Monday, April 13, 2009

Tales from the Big Boat - Time to Throw Down

Our captain decided not to attempt to enter one of our ports of call due to high winds combined with big rocks in the entrance channel and, in response to the outcry of some passengers about missing a port of call, the ship was diverted to arrive in the Keys the following day. As a result, we found ourselves back in the States and required to go through immigration procedures before leaving the ship, which caused a bit of a backup on the staircases leading off the ship. People were hot, stuffy and getting more than a little cranky after half an hour of just standing on the stairs, waiting to make the most of their day.

Ringlet was standing at the bottom of the first staircase down, right before the landing that turns to head down the second set of stairs to the next deck level. I was right behind her and Mr. Ringie was bringing up the rear. There were lots of people around, just sullenly waiting it out. Quite suddenly, a man a little older than me and wearing sunglasses and a hat, who was situated past the landing and down a few stairs, looked directly up at Ringlet, clapped his hands and said “Come here L. Come to daddy honey.” By “L”, I mean called her by name.

I stopped breathing, turned and glared at him. Ringlet backed up a step toward me.

He did it again. He said “Come on L, my sweetie, come to your daddy.”

By now, he was speaking loudly enough for the half deaf Mr. Ringie to hear him as well, and I felt him stiffen from head to toe behind me, calculating how badly it would hurt his knees to launch himself at this guy who seeminly had a well developed death wish.

I said, out loud, “Who is that guy?” and a lady on the landing looked at me and, pointing to Ringlet, said “Why it’s HER father.” I said “the HELL it is. THAT’s her father” and pointed behind me. She looked up, spied Mr. Ringie and quietly murmured “uh oh.”

Just as I was about to turn to this guy and unload, he clapped his hands again, made a bunch of loud sloppy kissy noises and said “Come ON L. Come ON my sweetie. Come to your Daddy.”

And I snapped.

I whirled on the guy and bellowed “Who ARE you and why are you speaking to my child.”
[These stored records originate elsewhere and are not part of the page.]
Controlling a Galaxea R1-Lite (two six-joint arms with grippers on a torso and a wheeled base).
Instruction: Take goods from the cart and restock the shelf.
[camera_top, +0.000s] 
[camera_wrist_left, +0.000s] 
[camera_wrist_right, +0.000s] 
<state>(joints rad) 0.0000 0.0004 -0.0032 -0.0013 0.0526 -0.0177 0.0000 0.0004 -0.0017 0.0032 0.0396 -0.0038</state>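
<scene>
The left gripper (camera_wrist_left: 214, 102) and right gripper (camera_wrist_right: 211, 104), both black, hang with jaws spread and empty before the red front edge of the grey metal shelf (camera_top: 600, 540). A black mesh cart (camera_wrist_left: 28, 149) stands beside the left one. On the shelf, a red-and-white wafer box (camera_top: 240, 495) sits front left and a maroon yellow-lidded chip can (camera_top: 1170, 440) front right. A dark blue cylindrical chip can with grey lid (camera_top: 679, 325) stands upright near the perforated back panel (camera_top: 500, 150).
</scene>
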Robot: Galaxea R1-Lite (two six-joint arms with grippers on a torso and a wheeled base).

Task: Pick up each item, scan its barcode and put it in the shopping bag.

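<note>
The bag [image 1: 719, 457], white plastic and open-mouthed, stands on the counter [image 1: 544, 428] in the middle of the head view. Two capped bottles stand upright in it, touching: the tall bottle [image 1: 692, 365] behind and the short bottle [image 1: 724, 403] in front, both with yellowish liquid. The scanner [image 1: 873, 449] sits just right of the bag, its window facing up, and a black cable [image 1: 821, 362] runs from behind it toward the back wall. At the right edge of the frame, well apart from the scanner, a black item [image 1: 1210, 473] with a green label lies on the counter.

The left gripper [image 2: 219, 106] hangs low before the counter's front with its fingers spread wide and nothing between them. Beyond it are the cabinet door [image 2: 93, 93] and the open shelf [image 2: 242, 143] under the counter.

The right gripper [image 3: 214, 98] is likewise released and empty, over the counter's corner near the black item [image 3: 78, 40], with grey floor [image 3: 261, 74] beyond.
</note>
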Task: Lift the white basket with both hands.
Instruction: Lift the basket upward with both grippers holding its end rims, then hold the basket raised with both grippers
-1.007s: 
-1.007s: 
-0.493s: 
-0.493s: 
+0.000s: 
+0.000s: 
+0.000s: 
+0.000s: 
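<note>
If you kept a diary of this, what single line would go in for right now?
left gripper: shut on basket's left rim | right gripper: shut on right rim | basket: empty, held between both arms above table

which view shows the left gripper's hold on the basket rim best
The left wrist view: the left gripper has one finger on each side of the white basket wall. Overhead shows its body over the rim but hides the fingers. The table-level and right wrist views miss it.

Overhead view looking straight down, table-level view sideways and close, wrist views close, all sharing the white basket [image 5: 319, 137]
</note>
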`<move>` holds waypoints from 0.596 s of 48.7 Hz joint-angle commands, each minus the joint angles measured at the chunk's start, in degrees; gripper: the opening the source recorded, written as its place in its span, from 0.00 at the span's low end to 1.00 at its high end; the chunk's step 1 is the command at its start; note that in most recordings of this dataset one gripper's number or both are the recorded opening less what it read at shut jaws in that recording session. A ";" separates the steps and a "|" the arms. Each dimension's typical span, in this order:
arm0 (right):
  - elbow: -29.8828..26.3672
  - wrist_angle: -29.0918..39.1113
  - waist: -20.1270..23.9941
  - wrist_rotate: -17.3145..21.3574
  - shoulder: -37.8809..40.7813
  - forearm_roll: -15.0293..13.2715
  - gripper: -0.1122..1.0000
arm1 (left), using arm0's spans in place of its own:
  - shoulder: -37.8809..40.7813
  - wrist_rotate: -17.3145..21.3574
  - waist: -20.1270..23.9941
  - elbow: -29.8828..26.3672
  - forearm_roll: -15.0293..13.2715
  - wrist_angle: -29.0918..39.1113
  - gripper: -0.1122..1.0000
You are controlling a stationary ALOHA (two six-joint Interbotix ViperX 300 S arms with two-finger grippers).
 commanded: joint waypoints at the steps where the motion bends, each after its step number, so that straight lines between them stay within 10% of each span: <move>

He stopped and got this confused look on his face. He took off his sunglasses and looked at me, looked at Ringlet and then his eyes got rilly rilly wide as he held up his hands and said “no no nononononono” and pointing at Ringlet, said “beHIND her.”

Right behind Ringlet, same age, same hair, same everything was HIS daughter. Also named L. When he realized what was happening, he turned back to me and EVERYbody was holding their breath as he said “Oh My God. How much longer did I have to live?”

And me being me, smiled and said “Dude, you had approximately 5 seconds until I vaulted this rail, landed on you and force fed you those sunglasses by way of your a$$.”

The whole staircase broke up, and for the rest of the long shuffle out of the ship, you could hear people from all over piping up with “COME TO YOUR DADDY!!!!!”